First, within Workpackage 1, analyses of DNaseI and RNA sequencing during de-etiolation of C3 Arabidopsis thaliana were combined with functional analysis of candidate regulators in planta. By combining this approach with in silico analysis, we identified the first transcription factor network (MYC and MYB transcription factors) to control expression in bundle sheath cells. We showed both partners are necessary and sufficient for expression in this cell type. Using A. thaliana, we also used this approach to define additional elements in cis, positioned in various gene features necessary for expression of other genes in bundle sheath cells. Moreover, we realised that incorporation of data from the distantly related C3 species Oryza sativa (rice) allowed us to identify genes likely to be expressed in bundle sheath cells of all plants derived from their last common ancestor. So, we developed a conserved blueprint associated with this cell type.
Second, in Workpackage 2, analogous sequencing analysis of C4 Gynandropsis gynandra has also been combined with functional analysis to test candidate regulators in cis and trans. This allowed us identify duons within C4 genes, and to provide functional evidence for a critical role of these duons in patterning gene expression to the bundle sheath. We also identified elements in promoter regions and untranslated regions of C4 genes that restrict expression to bundle sheath cells. In collaboration with international partners we developed a chromosome level genome assembly for G. gynandra, comprehensive data for transcripts and therefore gene models, as well as genome-wide data on transcription factor binding in vivo. Much of this was instrumental in our findings from Workpackage 3.
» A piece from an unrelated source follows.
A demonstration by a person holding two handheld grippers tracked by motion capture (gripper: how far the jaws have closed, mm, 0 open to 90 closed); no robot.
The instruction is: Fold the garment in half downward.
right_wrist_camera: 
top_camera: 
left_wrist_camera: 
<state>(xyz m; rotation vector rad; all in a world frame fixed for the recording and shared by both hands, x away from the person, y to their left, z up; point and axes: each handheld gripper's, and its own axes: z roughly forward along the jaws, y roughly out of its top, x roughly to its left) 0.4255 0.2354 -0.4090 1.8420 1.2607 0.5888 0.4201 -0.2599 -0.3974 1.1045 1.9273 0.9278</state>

Third, in Workpackage 3, which aimed to combine insights from the first two Workpackages we made progress in two main areas. First, this analysis showed that the amplitude in the response of C4 genes to light increases in C4 compared with C3 leaves. Thus, C4 genes are already part of photosynthesis gene regulatory networks in the ancestral C3 state, but their response to these networks is amplified in the C4 state. We used functional testing to show that this increased responsiveness is associated with cis-elements known to be bound by transcription factors that respond to light. Different C4 genes have acquired distinct cis-elements, but they are all bound by light responsive transcription factors. Second, we have now identified multiple examples of components of gene regulatory networks that operate in the ancestral C3 state, and have been co-opted by additional genes in the C4 state to restrict their expression to specific cells. The MYC-MYB module that patterns gene expression to bundle sheath cells of A. thaliana (WP1) is also found in C4 genes of G. gynandra. Moreover, we also identified the sequences bound by these transcription factors in the GLDP gene from C3-C4 intermediate species. A switch from ubiquitous GLDP gene expression in leaves of C3 plants to bundle sheath expression is considered one of the early events in the evolution of photosynthesis, but the molecular events underpinning this event were not clear. We were able to therefore provide the first mechanistic insight into how this key evolutionary event took place. In addition, we have also discovered a short sequence of DNA and its cognate transcription factor family, which causes a domain switch from vascular cells of C3 A. thaliana to mesophyll cells of C4 leaves. This is the first example of a molecular mechanism underpinning a domain shift during the evolution of C4 photosynthesis.